Week of June 16
Much like the ground war, air combat in Vietnam was qualitatively different from air warfare in previous American conflicts. In World War II and the Korean War, fighter pilots engaged in dogfights at close range, primarily with machine guns. In Vietnam, however, a recently-introduced primary weapon, the air-to-air missile, allowed fighters to engage enemies that were miles beyond visual range. Radar guided air-to-air missiles represented a transformational shift in the technology and tactics of air warfare.
This week, we are highlighting the first time air-to-air missiles were used successfully against enemy aircraft over Vietnam.
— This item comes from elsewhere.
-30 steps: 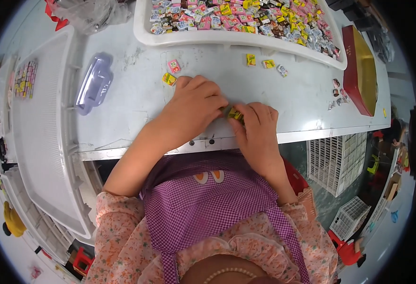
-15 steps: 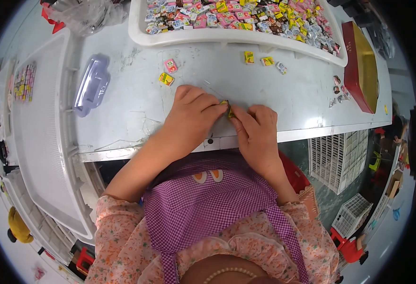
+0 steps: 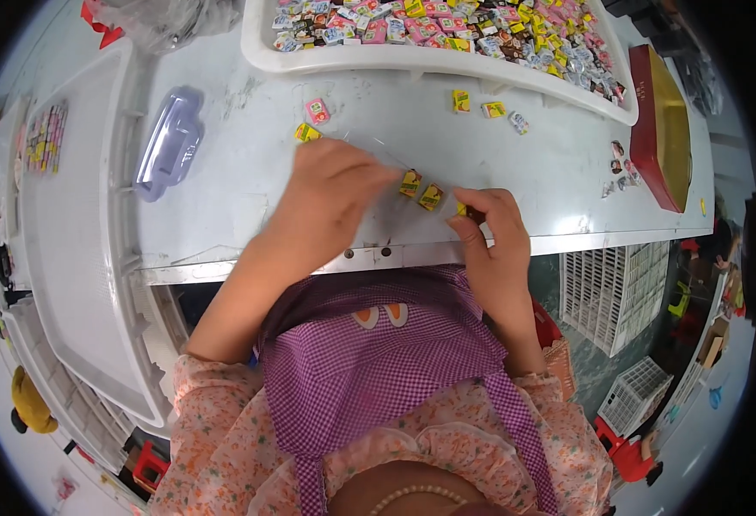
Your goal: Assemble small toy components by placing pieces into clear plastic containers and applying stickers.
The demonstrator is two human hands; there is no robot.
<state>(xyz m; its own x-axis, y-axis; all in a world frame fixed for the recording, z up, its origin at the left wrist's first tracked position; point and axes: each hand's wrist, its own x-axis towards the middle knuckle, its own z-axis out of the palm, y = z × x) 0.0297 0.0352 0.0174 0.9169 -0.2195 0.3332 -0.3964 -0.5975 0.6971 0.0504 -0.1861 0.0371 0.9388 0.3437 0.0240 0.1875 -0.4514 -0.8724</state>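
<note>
Two little yellow boxes, a left one (image 3: 410, 182) and a right one (image 3: 430, 197), sit in a slanting row between my hands near the table's front edge. At the right end of that row, my right hand (image 3: 496, 236) pinches a small yellow-and-brown box (image 3: 474, 214) between thumb and fingers. Clear film seems to run along the row; its extent is hard to make out. My left hand (image 3: 330, 193) is just left of the row, its fingertips close to the left box. Motion blurs those fingers, so any hold is unclear.
A white tray (image 3: 352, 58) heaped with small colourful boxes stands at the back. Loose pink (image 3: 317, 111) and yellow boxes lie before it. To the left are a clear purple plastic tray (image 3: 169, 142) and a large white mesh tray (image 3: 77, 224); a red-and-gold box (image 3: 658, 129) stands right.
My hands were close together around a small yellow box and have moved apart. The left went left, the right went right, and two yellow boxes now show between them.
</note>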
On June 17, 1965, two U.S. Navy F-4 Phantom II aircrews recorded the first confirmed American air-to-air kills of the Vietnam War.
On the morning of June 17, a strike force of 14 aircraft launched from the carriers USS Midway and USS Bon Homme Richard to conduct a strike on the Thanh Hóa Bridge in North Vietnam. The strike force included six F-4 Phantom II air superiority fighters from Fighter Squadron 21, whose job was to provide cover and protection for the attack aircraft. As the attack planes completed their mission and were returning to the carriers, the radar intercept officers aboard two of the F-4s (in Navy F-4s, the radar intercept officer sat behind the pilot), Lieutenant John C. Smith and Lieutenant Commander Robert Doremus, spotted two radar contacts approximately 45 miles away to the north. Smith’s pilot was Commander Lou Page, and Doremus’s was Lieutenant Jack E. D. Batson. Both pilots moved their Phantoms into attack positions. When the aircrews finally established visual contact, they realized they were facing four North Vietnamese MiG-17s.
As they moved rapidly toward the enemy aircraft from head-on, the American crews targeted separate MiGs, and each fired one of their AIM-7 radar-guided Sparrow missiles at close range. The first missile hit its target, shearing off one MiG’s wing, while the second scored a direct hit, destroying a second MiG-17. Documents declassified 32 years later showed that only one of the four MiG’s later returned to base, confirming that a third MiG was also downed, likely from impacting debris when its wingman was destroyed.
Now low on fuel and concerned about engaging in a turning dogfight with the remaining North Vietnamese plane (the MiG-17 could quickly out-turn the F-4), Batson recalled that “we disengaged by lighting afterburner, climbing up through an overcast, and rendezvousing. Then we reversed heading, reestablished the [search] formation, and went back through the clouds looking for the rest of the MiGs. We saw smoke trails from our missiles, but no MiGs and one parachute.” With fuel at critically low levels, the Phantoms turned for the coast and headed for the Midway, where they were heartily congratulated by their shipmates for registering the first air-to-air victories of the war. All four men received the Silver Star Medal.
The U.S. Navy and U.S. Air Force used air-to-air missiles extensively for air combat for the first time in Vietnam, and over the course of the war they greatly improved the tactics and techniques required for successful use of these weapons. Navy/Marine Corps aviators downed a total of 61 enemy aircraft during the war, while Air Force Airmen downed 137, the majority using AIM-7 Sparrow and AIM-9 heat-seeking Sidewinder missiles. The Air Force’s sortie-to-loss ratio in Vietnam was the lowest of any American war up to that time, at just 0.4 aircraft per 1,000 sorties.1
1Brad Edward, US Navy F-4 Phantom II MiG Killers, 1965–70 (New York: Osprey Publishing, 2001), 24–27. Peter Davies, USN F-4 Phantom II vs VPAF MiG-17/19, Vietnam 1965–73 (New York: Osprey Publishing, 2009), 5, 53–54. John B. Nichols and Barrett Tillman, On Yankee Station: The Naval Air War Over Vietnam (Annapolis, MD: Naval Institute Press, 1987), 153. John T. Correll, “The Air Force in the Vietnam War,” (Arlington, VA: The Air Force Association and the Aerospace Education Foundation, 2004), 17, 26.